_WHAT YOU HAVE TO DO:_
Your task is to quote the listing below exactly, beginning with its first line and ending on the line bearing "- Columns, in".

_GIVEN MATERIAL:_
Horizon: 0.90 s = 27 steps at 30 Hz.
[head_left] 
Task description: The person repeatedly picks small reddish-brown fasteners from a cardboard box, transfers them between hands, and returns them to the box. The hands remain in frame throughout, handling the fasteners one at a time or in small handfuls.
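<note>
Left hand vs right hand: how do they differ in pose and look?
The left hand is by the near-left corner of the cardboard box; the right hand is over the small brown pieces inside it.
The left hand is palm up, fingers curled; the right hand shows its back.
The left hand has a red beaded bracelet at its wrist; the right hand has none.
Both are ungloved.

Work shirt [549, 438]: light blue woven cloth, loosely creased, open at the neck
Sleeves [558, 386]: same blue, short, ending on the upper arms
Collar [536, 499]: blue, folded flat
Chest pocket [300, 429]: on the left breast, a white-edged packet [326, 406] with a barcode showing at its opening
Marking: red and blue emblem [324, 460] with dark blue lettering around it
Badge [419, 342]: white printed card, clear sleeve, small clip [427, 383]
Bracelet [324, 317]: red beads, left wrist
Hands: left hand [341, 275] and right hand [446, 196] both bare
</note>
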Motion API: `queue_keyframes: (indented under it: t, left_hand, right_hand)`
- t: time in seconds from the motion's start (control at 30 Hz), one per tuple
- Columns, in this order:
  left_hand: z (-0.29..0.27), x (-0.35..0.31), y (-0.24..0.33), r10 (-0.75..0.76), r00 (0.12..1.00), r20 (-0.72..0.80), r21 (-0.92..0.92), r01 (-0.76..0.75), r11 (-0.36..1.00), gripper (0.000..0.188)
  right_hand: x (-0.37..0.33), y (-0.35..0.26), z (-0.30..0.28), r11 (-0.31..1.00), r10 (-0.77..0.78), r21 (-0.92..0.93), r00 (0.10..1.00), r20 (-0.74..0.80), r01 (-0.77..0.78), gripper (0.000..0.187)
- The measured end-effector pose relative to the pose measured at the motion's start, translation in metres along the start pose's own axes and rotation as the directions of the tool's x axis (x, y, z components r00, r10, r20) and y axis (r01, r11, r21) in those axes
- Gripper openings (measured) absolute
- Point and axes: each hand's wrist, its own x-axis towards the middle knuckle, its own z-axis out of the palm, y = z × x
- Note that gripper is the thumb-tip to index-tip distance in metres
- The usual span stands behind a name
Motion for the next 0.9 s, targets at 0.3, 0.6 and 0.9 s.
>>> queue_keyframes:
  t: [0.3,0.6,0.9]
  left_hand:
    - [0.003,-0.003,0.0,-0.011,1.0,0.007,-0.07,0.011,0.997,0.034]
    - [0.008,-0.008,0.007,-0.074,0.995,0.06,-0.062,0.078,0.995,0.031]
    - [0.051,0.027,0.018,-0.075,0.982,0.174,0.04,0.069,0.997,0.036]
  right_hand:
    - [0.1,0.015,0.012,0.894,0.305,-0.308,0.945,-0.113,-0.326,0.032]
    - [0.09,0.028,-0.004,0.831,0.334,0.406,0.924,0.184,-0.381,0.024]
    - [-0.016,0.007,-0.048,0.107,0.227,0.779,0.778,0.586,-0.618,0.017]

_FINISHED TASK:_
Horizon: 0.90 s = 27 steps at 30 Hz.
[head_left] 
Task description: The person repeatedly picks small reddish-brown fasteners from a cardboard box, transfers them between hands, and returns them to the box. The hands remain in frame throughout, handling the fasteners one at a time or in small handfuls.
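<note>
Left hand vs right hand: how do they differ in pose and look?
The left hand is by the near-left corner of the cardboard box; the right hand is over the small brown pieces inside it.
The left hand is palm up, fingers curled; the right hand shows its back.
The left hand has a red beaded bracelet at its wrist; the right hand has none.
Both are ungloved.

Work shirt [549, 438]: light blue woven cloth, loosely creased, open at the neck
Sleeves [558, 386]: same blue, short, ending on the upper arms
Collar [536, 499]: blue, folded flat
Chest pocket [300, 429]: on the left breast, a white-edged packet [326, 406] with a barcode showing at its opening
Marking: red and blue emblem [324, 460] with dark blue lettering around it
Badge [419, 342]: white printed card, clear sleeve, small clip [427, 383]
Bracelet [324, 317]: red beads, left wrist
Hands: left hand [341, 275] and right hand [446, 196] both bare
</note>
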Motion API: `queue_keyframes: (indented under it: t, left_hand, right_hand)`
- t: time in seconds from the motion's start (control at 30 Hz), one per tuple
- Columns, in this order:

The output is complete.